*TO DO*. In the records that follow, find each line with the word "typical" and copy it.

*DATA SECTION*.
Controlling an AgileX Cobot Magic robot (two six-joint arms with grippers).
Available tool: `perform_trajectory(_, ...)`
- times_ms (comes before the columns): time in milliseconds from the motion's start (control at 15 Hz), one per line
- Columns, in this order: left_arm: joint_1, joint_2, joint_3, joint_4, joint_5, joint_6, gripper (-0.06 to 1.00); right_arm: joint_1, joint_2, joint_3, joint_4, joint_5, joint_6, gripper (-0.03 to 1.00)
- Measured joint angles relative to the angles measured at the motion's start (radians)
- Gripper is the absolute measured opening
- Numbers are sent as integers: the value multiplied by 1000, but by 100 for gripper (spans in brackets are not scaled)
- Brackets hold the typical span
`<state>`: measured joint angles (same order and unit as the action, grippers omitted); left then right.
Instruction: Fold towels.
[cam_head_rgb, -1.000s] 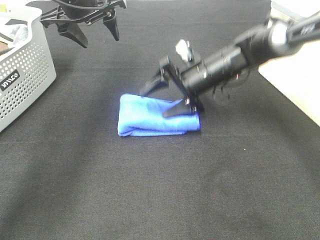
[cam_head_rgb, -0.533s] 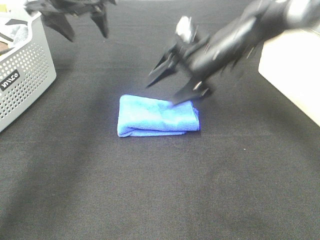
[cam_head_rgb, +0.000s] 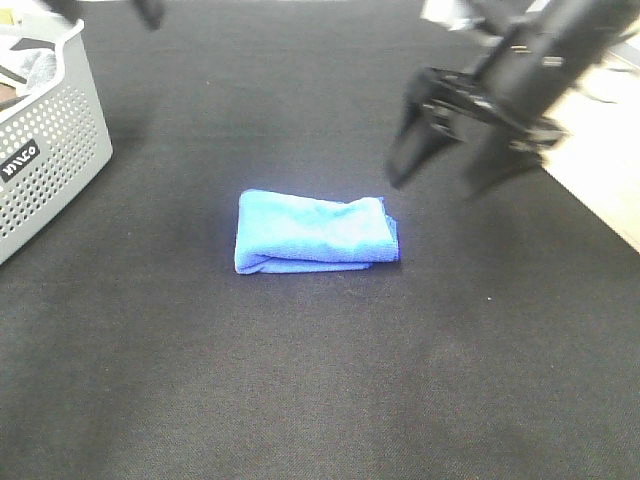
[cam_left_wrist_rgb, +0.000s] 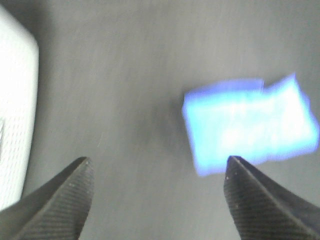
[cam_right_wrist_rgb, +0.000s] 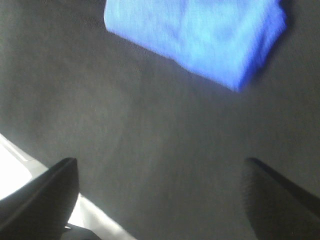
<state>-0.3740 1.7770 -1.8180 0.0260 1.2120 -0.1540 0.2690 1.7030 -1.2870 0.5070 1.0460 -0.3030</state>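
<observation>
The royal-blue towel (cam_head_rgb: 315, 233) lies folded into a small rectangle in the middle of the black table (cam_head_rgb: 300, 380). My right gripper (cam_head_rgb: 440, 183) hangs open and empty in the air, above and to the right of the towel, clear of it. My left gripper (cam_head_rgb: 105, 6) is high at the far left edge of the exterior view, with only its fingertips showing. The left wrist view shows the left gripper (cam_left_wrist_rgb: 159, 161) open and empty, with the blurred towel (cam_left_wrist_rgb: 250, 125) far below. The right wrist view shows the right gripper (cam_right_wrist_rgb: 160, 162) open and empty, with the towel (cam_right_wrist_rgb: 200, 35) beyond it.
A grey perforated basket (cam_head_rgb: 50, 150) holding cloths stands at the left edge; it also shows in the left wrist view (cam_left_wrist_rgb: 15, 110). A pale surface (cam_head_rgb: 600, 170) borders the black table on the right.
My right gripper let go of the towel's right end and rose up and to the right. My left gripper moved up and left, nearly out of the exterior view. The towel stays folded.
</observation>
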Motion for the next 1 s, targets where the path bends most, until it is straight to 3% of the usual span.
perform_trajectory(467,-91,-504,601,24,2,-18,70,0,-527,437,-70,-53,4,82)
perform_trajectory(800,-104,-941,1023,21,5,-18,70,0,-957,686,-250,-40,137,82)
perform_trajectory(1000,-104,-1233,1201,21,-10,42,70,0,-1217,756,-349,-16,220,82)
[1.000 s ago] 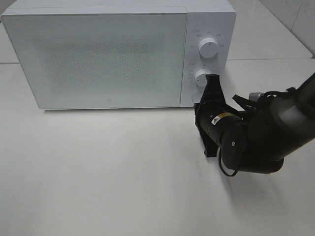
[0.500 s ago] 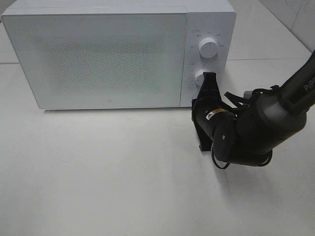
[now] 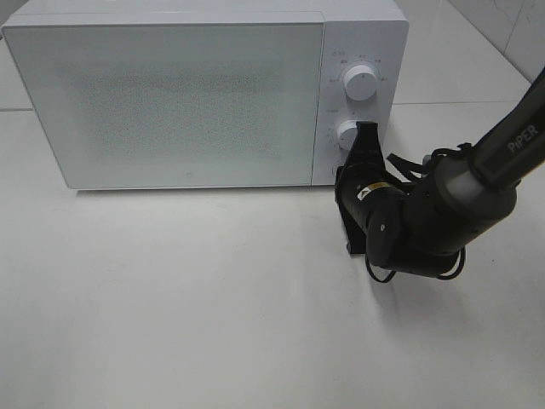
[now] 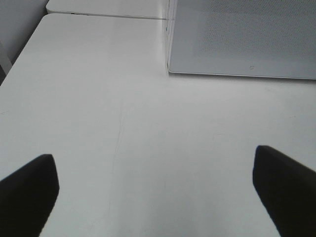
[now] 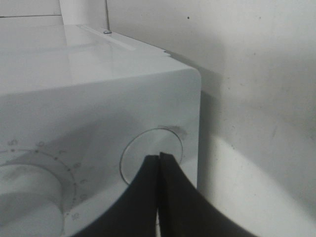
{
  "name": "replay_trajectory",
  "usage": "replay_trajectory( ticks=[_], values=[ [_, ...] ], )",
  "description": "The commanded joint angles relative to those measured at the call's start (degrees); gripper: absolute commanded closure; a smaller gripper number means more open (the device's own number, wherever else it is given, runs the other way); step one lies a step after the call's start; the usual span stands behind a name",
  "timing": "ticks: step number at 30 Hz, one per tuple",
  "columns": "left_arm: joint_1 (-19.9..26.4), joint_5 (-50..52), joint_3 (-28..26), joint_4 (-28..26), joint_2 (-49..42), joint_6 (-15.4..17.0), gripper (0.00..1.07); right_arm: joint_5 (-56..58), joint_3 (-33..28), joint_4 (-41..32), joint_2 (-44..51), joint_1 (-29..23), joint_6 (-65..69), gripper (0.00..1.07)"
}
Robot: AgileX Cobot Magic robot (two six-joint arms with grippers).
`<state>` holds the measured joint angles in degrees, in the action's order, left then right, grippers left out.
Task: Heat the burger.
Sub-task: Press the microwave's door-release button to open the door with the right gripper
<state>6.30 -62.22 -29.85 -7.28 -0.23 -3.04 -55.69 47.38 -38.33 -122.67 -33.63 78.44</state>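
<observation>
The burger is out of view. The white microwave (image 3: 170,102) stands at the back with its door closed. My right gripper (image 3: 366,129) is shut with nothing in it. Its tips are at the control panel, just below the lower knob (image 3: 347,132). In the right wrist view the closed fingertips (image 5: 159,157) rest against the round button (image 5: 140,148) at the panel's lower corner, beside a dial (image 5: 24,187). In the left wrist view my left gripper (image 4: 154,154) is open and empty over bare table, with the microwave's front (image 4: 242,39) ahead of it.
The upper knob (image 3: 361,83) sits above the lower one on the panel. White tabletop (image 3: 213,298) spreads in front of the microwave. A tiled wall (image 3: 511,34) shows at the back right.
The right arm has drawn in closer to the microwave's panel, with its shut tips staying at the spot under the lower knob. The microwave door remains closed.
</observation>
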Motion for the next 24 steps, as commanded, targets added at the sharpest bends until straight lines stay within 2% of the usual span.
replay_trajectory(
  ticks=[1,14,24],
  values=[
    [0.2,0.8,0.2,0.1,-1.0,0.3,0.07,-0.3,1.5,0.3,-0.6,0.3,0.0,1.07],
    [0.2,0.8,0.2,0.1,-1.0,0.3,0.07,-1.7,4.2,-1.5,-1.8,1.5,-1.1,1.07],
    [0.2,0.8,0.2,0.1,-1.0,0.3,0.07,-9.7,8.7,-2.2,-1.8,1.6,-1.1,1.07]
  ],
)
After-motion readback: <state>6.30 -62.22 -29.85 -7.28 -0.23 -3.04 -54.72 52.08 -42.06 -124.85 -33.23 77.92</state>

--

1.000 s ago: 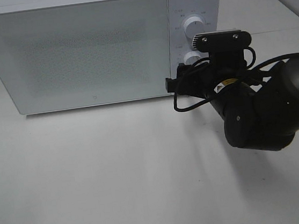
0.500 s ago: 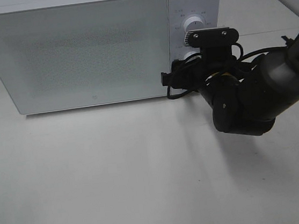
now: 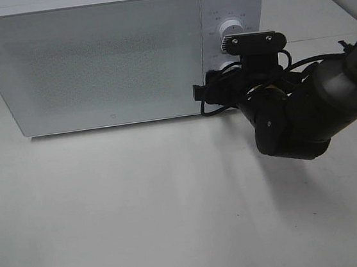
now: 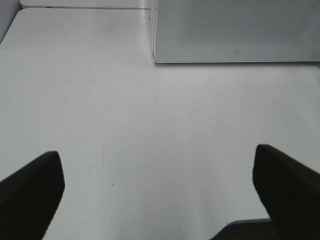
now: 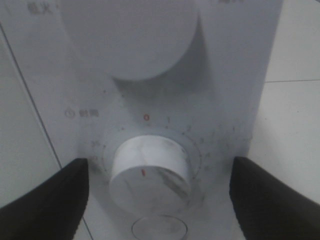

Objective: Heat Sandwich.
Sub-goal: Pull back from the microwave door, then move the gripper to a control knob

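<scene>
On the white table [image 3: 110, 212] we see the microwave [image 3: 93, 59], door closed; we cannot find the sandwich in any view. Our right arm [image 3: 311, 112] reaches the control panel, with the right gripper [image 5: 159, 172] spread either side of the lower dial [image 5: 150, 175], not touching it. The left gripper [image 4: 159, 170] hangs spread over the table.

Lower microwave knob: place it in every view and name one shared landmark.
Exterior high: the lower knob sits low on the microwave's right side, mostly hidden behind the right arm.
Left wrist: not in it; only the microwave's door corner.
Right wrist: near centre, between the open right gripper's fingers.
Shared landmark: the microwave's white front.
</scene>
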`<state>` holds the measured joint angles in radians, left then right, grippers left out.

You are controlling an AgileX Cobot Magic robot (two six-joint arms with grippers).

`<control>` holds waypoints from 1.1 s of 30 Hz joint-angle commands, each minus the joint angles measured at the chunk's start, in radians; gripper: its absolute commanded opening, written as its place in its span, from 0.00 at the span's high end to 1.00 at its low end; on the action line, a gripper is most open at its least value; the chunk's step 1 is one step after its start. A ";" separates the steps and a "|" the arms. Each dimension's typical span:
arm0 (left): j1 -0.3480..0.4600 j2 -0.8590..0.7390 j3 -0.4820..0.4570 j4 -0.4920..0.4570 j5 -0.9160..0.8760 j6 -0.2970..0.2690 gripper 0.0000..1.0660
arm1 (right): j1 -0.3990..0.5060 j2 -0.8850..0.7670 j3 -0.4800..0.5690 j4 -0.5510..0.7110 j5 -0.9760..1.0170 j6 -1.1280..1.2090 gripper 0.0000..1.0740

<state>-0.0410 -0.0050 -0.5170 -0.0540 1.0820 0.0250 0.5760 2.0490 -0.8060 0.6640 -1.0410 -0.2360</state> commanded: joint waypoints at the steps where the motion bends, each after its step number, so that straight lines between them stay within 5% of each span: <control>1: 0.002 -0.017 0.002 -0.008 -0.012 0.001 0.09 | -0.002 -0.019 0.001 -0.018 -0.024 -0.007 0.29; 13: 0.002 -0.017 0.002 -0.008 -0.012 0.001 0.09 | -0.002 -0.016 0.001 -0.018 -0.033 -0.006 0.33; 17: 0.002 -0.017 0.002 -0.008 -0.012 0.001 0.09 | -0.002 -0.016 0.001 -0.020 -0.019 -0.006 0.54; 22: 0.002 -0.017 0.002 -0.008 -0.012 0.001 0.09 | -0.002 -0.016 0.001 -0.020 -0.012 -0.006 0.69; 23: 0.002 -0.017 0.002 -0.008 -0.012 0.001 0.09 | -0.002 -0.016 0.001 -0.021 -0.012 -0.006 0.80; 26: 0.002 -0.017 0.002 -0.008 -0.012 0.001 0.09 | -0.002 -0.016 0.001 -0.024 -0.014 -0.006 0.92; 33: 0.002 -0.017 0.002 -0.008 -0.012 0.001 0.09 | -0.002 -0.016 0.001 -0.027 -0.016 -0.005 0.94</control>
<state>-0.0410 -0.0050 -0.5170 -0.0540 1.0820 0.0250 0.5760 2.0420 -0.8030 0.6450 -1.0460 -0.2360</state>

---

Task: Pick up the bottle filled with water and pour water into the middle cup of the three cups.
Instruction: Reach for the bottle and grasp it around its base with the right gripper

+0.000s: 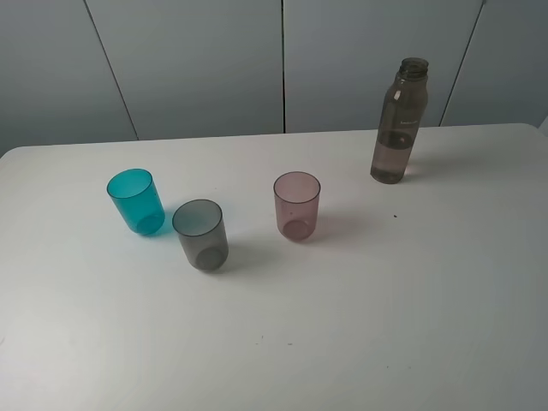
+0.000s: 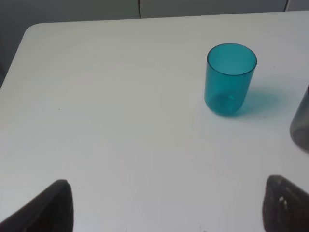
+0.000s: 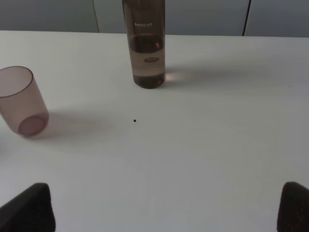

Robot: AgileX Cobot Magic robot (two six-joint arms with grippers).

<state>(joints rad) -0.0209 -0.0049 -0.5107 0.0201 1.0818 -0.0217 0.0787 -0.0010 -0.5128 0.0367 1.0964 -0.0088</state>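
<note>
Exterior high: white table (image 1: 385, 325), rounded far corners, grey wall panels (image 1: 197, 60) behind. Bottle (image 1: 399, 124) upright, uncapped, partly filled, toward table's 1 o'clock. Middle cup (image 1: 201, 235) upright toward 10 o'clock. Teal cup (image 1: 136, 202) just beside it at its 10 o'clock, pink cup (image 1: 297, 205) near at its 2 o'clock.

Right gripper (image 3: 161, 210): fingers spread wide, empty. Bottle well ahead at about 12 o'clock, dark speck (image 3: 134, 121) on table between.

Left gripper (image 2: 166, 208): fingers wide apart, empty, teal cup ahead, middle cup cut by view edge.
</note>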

*RESULT OF THE TASK*.
- Brackets hold the typical span
`<control>` holds waypoints from 1.1 s of 30 Hz joint-angle commands, each minus the joint angles measured at the chunk's start, in radians; gripper: its absolute commanded opening, written as its place in its span, from 0.00 at the span's high end to 1.00 at its low end; on the action line, a gripper is most open at its least value; the chunk's step 1 is one step after its start. A ";" separates the steps and a "|" the arms. Each dimension's typical span:

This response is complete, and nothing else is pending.